4. Navigation et écologie : vers une sobriété maritime
La question environnementale est au cœur du projet. L’objectif d’Orient Express est de devenir le navire émettant le moins de CO2 pour aller d’un point A à un point B.
- Le slow travel comme vertu : La réduction de la vitesse est un levier écologique majeur. Le navire naviguera à environ 10 nœuds (contre 12 à 15 nœuds, car chaque gain de vitesse entraîne une explosion exponentielle de la consommation).
- Propulsion hybride : Le navire utilise la propulsion vélique (par voile). Bien que l’on n’estime l’utilisation des voiles qu’à 20 à 25 % du temps, cette utilisation est optimisée par un système qui analyse 10 à 15 ans de données météorologiques pour adapter les itinéraires.

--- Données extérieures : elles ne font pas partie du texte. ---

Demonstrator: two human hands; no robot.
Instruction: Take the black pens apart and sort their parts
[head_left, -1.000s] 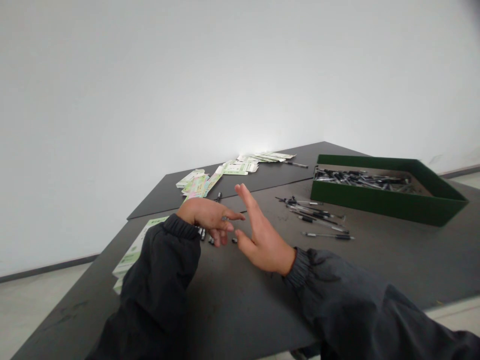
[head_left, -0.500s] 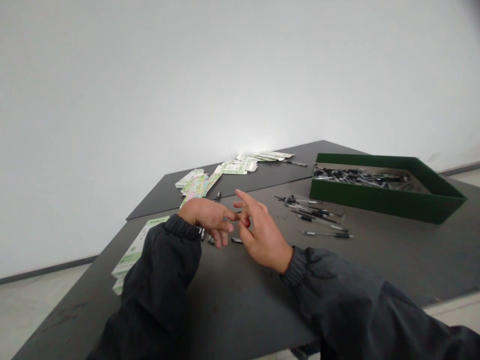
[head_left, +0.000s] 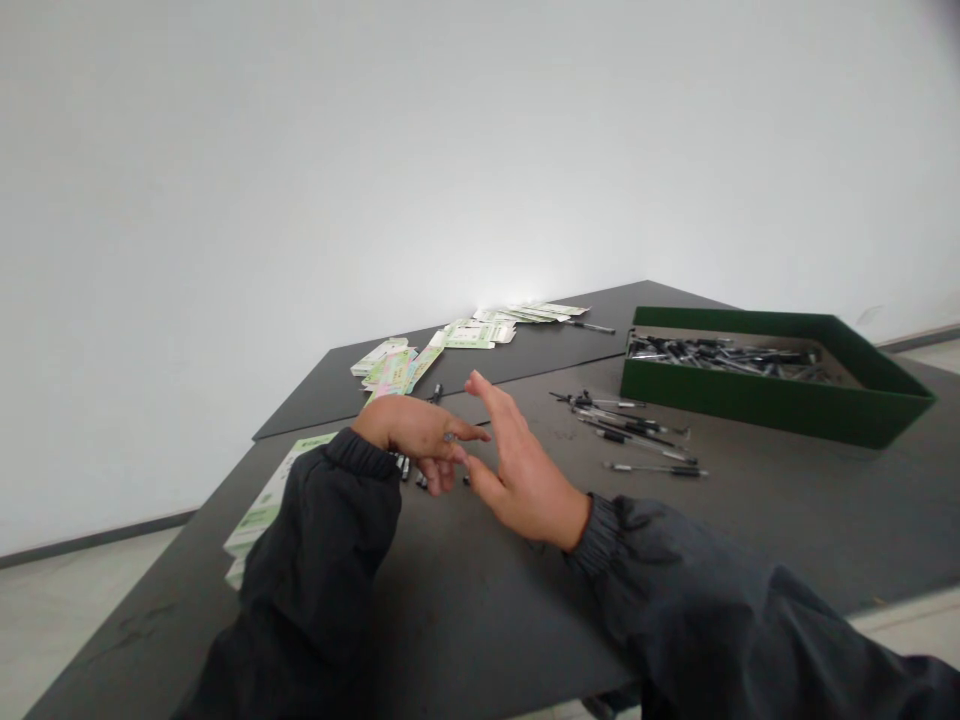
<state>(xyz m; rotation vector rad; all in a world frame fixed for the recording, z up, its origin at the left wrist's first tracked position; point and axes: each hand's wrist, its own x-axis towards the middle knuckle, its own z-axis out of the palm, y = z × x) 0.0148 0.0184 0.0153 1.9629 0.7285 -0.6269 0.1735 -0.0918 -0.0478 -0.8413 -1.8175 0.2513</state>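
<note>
The right hand (head_left: 527,480) has just opened and looks free. So only the left hand (head_left: 420,432) seems to pinch the small grey thing (head_left: 449,437).

From where I stand, the dark counter (head_left: 480,620) has a seam (head_left: 547,374) crossing its surface. Beyond the seam: light green-and-white cartons (head_left: 469,335), laid flat and overlapping; one pen (head_left: 589,327) beside them. Right side: an open green box (head_left: 750,399), with loose pens (head_left: 643,427) piled near it and a separate pen (head_left: 652,469) closer to the front edge. Left edge: a carton stack (head_left: 270,505), partly hidden. Centre: further pens (head_left: 405,467), partly hidden.
</note>
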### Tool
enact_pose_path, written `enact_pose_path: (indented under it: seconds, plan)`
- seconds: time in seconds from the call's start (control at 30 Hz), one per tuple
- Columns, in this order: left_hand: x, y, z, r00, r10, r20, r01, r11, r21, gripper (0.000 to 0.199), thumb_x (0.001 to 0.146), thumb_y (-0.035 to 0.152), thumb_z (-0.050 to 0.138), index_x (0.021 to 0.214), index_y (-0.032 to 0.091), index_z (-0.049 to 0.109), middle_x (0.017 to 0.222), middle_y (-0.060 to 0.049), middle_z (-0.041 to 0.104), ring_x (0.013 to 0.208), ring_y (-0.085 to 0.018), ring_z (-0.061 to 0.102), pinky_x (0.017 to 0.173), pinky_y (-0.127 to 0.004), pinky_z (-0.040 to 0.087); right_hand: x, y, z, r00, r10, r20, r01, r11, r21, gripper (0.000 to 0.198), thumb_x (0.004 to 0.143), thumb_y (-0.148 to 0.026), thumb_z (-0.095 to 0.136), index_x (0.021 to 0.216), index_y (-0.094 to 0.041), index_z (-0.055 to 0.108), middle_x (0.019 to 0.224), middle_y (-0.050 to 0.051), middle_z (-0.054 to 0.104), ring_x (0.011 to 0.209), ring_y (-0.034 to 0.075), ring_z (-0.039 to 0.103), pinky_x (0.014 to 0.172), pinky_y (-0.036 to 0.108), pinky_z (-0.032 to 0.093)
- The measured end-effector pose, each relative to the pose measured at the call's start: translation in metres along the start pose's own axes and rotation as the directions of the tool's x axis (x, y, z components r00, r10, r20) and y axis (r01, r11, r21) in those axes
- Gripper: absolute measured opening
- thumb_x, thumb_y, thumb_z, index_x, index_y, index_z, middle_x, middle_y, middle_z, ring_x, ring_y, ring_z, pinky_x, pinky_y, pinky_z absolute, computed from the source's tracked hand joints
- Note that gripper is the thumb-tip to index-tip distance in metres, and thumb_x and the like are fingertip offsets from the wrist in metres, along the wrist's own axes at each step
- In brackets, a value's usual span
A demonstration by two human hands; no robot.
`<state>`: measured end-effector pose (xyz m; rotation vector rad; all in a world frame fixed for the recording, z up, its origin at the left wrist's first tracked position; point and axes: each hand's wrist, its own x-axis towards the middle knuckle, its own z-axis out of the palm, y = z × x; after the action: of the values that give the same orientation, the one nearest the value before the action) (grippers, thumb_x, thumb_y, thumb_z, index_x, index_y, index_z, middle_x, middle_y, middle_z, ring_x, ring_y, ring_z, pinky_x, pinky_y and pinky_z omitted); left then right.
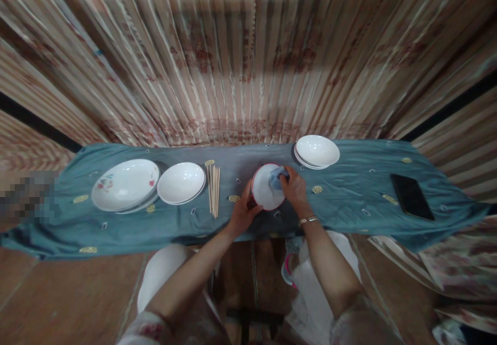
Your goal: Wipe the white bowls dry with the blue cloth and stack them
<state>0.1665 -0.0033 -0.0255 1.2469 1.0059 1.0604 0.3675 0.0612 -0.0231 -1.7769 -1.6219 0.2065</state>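
A white bowl (264,187) with a red rim is tilted toward me over the middle of the table. My left hand (244,209) grips its lower left side, thumb along the rim. In my right hand (295,187) is a bunched light-blue cloth (276,178), pressed against the bowl's inside at the upper right. The right fingers are closed round the cloth. Left of the bowl lie several wooden chopsticks (214,190) side by side. Behind and to the right stands a small stack of white bowls (317,151).
On the left are stacked plates with red flowers (126,184) and a stack of white bowls (181,182). A black phone (411,197) lies at the right. The teal tablecloth (357,195) is wrinkled. A pleated curtain (233,65) hangs right behind the table.
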Motion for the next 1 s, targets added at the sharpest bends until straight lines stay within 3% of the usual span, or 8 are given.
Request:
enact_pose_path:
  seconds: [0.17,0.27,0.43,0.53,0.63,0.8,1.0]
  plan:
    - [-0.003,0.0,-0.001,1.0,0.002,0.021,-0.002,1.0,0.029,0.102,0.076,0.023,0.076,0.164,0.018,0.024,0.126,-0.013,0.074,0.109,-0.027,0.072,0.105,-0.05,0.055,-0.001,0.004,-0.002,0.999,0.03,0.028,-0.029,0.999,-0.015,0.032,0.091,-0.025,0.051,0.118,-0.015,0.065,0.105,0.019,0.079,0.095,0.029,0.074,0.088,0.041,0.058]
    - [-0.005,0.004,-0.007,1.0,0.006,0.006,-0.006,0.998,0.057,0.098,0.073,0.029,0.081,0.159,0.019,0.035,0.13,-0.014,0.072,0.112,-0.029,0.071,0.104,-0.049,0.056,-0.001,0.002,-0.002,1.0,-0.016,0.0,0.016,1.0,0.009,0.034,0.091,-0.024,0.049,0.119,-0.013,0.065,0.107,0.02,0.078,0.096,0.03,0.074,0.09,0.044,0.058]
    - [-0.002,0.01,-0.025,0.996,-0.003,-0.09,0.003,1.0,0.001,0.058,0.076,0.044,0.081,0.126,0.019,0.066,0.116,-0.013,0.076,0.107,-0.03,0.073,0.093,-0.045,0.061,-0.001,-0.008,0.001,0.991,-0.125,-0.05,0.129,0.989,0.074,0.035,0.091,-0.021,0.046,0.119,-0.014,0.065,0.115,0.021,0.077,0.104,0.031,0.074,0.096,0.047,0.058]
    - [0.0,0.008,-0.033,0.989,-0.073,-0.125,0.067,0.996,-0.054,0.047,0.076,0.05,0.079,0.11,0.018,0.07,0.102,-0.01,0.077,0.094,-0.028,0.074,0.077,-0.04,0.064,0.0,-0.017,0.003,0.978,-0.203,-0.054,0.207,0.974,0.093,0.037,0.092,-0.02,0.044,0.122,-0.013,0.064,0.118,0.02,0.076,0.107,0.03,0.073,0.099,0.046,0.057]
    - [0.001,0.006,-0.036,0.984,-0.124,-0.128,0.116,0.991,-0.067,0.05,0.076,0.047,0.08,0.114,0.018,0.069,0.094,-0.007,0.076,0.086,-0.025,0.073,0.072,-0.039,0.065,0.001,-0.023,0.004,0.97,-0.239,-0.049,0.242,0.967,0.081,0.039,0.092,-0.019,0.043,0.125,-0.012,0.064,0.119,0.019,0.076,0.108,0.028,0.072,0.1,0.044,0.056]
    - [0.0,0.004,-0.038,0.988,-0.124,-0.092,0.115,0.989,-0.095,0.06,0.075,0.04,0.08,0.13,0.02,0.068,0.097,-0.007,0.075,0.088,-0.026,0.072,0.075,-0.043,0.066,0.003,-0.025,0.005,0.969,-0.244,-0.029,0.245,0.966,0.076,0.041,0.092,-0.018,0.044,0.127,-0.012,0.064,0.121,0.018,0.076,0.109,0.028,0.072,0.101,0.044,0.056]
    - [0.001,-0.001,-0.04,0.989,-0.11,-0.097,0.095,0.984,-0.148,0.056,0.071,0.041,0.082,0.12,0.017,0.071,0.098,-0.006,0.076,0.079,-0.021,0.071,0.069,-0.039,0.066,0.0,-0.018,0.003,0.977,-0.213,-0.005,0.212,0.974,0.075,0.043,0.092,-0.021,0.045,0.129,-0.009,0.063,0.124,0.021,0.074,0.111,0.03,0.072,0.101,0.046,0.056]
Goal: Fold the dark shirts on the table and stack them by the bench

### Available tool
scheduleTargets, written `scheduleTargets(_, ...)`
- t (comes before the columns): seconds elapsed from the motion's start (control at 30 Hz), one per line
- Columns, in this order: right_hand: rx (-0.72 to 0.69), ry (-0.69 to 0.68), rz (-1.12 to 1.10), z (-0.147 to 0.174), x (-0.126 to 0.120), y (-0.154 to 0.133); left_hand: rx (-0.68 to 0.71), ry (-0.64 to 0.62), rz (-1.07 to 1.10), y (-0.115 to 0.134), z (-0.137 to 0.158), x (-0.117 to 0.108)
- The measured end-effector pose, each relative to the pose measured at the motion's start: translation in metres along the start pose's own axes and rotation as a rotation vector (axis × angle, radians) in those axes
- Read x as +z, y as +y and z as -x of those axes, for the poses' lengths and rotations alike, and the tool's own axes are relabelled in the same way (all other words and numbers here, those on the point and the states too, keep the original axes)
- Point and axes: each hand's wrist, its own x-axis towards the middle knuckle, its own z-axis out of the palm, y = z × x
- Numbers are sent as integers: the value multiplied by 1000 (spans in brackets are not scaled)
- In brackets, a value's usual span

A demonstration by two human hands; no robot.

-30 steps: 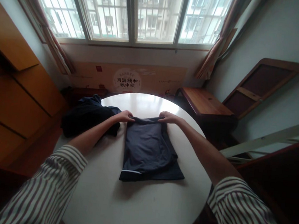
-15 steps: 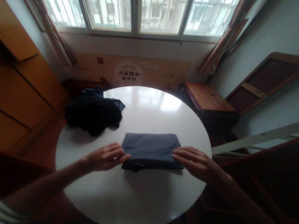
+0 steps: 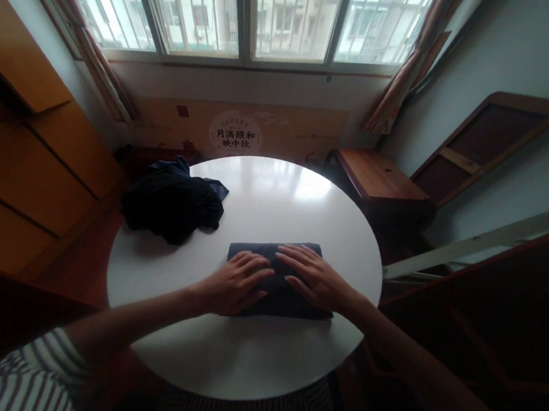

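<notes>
A folded dark cloth (image 3: 288,305) lies flat on the near half of a round white table (image 3: 248,360), a little right of the middle, with its long sides running left to right. The left hand (image 3: 241,284) rests over its left part and covers the near left corner; the right hand (image 3: 320,282) rests on its right half. Both lie palm down with the fingers stretched out and slightly spread, the two sets of fingertips close together over the middle. Neither hand is clasping anything: they touch the top of the cloth without pinching it.

The cloth looks light, soft and limp, probably a garment in several layers, and not at all fragile. Its smooth face may let the layers slide over one another, so a one-handed pull at a single corner could well loosen the folds. The surer hold would be at the left and right ends together, fingers slipped beneath the bottom layer and thumbs on top, keeping the stack level.

Well apart, at the far left of the table, sits a loose heap of dark clothing (image 3: 171,204), crumpled, with a bluish piece showing at its far edge
</notes>
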Motion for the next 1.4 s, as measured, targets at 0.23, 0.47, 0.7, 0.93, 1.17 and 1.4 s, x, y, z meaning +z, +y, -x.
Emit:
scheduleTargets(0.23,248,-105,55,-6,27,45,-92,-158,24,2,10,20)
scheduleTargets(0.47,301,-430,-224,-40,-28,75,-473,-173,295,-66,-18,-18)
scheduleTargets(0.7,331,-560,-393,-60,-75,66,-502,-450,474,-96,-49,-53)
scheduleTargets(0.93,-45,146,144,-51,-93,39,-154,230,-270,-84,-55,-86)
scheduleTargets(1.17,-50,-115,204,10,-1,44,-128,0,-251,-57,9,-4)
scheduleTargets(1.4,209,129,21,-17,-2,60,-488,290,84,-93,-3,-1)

- Énergie secondaire : Puisque les voiles ne peuvent pas alimenter les fours ni les ascenseurs, la seconde source d’énergie est le gaz naturel liquéfié (GNL). Bien qu’aucune énergie ne soit parfaitement vertueuse, le GNL est l’option la plus performante actuellement pour émettre moins de carbone qu’un carburant traditionnel.
En prenant cette direction, Orient-Express s’inscrit dans une tendance de fond pour une navigation plus vertueuse, où le système de voile solide développé par les Chantiers de l’Atlantique est déjà en cours de démocratisation, notamment sur des navires de transport de marchandises.
Comme le dit si bien la citation favorite de Florent : « Il y a trois sortes d’hommes. Il y a les vivants, les morts et ceux qui vont en mer. ». L’Orient-Express est prêt à écrire ce nouveau chapitre en pleine mer.